Opinion

Confessions Of A Former Toronto Star Intern

I fear the famed program ruined as many potential talents as it helped create.

Just ahead of former publisher John Honderich‘s latest propaganda effort to push the federal government to hand over cash to dying newspapers, the Toronto Star decided to whack its internship program. This is, I suppose, when young journalists across the country are expected to get in line and lament the loss of such an important and venerable institution — all the better to unwittingly put pressure on Heritage Minister Mélanie Joly.

It’s true that the Star‘s internship program was prestigious, well-paid, highly competitive, and produced many of this country’s most famous and talented young journalists. Yet, as an alumna, I can’t quite bring myself to wax nostalgic about its demise. Because while the Toronto Star‘s internship does, indeed, appear on many high-profile CVs, it was also notoriously vicious. I gained incredible experience and clippings at that place, and made friends there who have stayed with me to this day. But getting a Star internship was a little like going to war; it offered camaraderie and a sense of purpose at a terrible price.

In my time there in the mid-aughts, the whole program felt like a cage match. Every few months, a fresh crop of eager and disposable young talent was hand-selected to fill the city section in a newsroom that was dysfunctional and toxic. Another alum described it on social media recently as the Canadian journalistic equivalent of The Hunger Games. It’s true that this program gave many good people a foot in the door; it also gave others complexes and neuroses. In the grand tally, I fear it ruined as many potential talents as it helped create.

I can provide an amusing anecdote that I think was illustrative of the broader culture. I began at the Star as a radio roomer, or “boxer.” Part of that job involved watching the wires for major news stories while everyone else was asleep. If something big broke, it would be our job to wake up the bosses. On my shift, a cargo plane carrying lobster crashed in Halifax, killing seven; having been recently chastised for being too trigger-happy on the overnight shift, I decided the story could wait until early morning.

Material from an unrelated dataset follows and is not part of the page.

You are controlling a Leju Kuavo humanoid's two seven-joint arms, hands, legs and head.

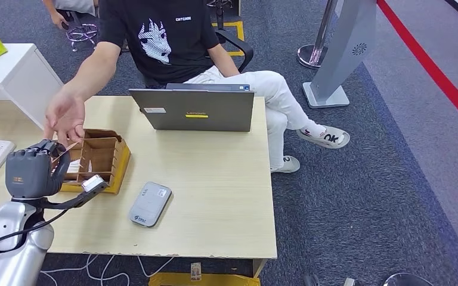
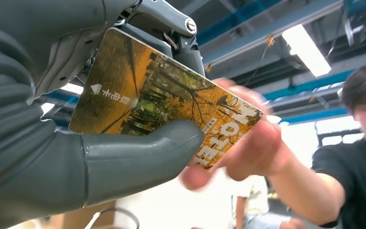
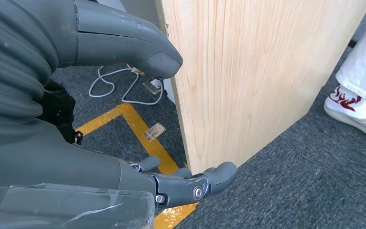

At 6 a.m., I got a call from the notorious managing editor, who berated me at length for my stupidity and incompetence. I was only a few weeks into the job. But this, apparently, was something of an initiation ritual for radio roomers. I apologized profusely, and a kindly assignment editor tried to calm me down when he came in. Don’t take it personally, he said. That’s just the way it was.

And that was the way it was. Getting berated and bullied sometimes seemed like a core part of the journalistic training the Toronto Star provided. Washouts just couldn’t hack it. We were the best, after all. Right?

After I left, I discovered, to my delight, that that culture was not normal. This industry is filled with stellar, if struggling, newsrooms staffed with wonderful editors who try to coax the best out of their reporters without breaking them.

Many former interns have nothing but good things to report about the program, and I don’t want to undermine them. But the experience was far from universally positive. There were many wonderful editors at the Star, of course, and wonderful reporters, too. There were also bad ones. But I hope everyone can forgive me for saying that I think the death of this program is not such a terrible thing, even as I acknowledge the advantages it offered to me. The future of journalism is not going to come from the Toronto Star internship program; it’s not going to emerge from the skills and habits of culture and mind that led to the current state of failure and collapse. We can do better.

The Star, I believe, likely cut this internship program to make a point. Where will young journalists go, if there are no paths for them to learn this vitally important craft? Yet few young journalists are calling on the government for a newspaper bailout — those demands come from established players who’ve been unable or unwilling to adapt.

Other writers, more eloquent than I, have already argued why government funding for newspapers is such a terrible and doomed idea. I can add only this: I have spent more than 10 years in this industry waiting for the bullet. Waiting is far worse than the execution. The worst thing the government could do is to prolong the inevitable. For journalism to thrive in this country, we need start-up capital, space, and talent — not internship programs run by the sort of people who bet the farm on an iPad app.

There will always be avenues into journalism. We don’t yet know where new ones will come from, but the talented and the enterprising will find their own ways. The journalists of the future no longer need the path cleared for us by the likes of John Honderich.

Jen Gerson is a freelance journalist based in Calgary and co-host of CANADALAND’s OPPO podcast.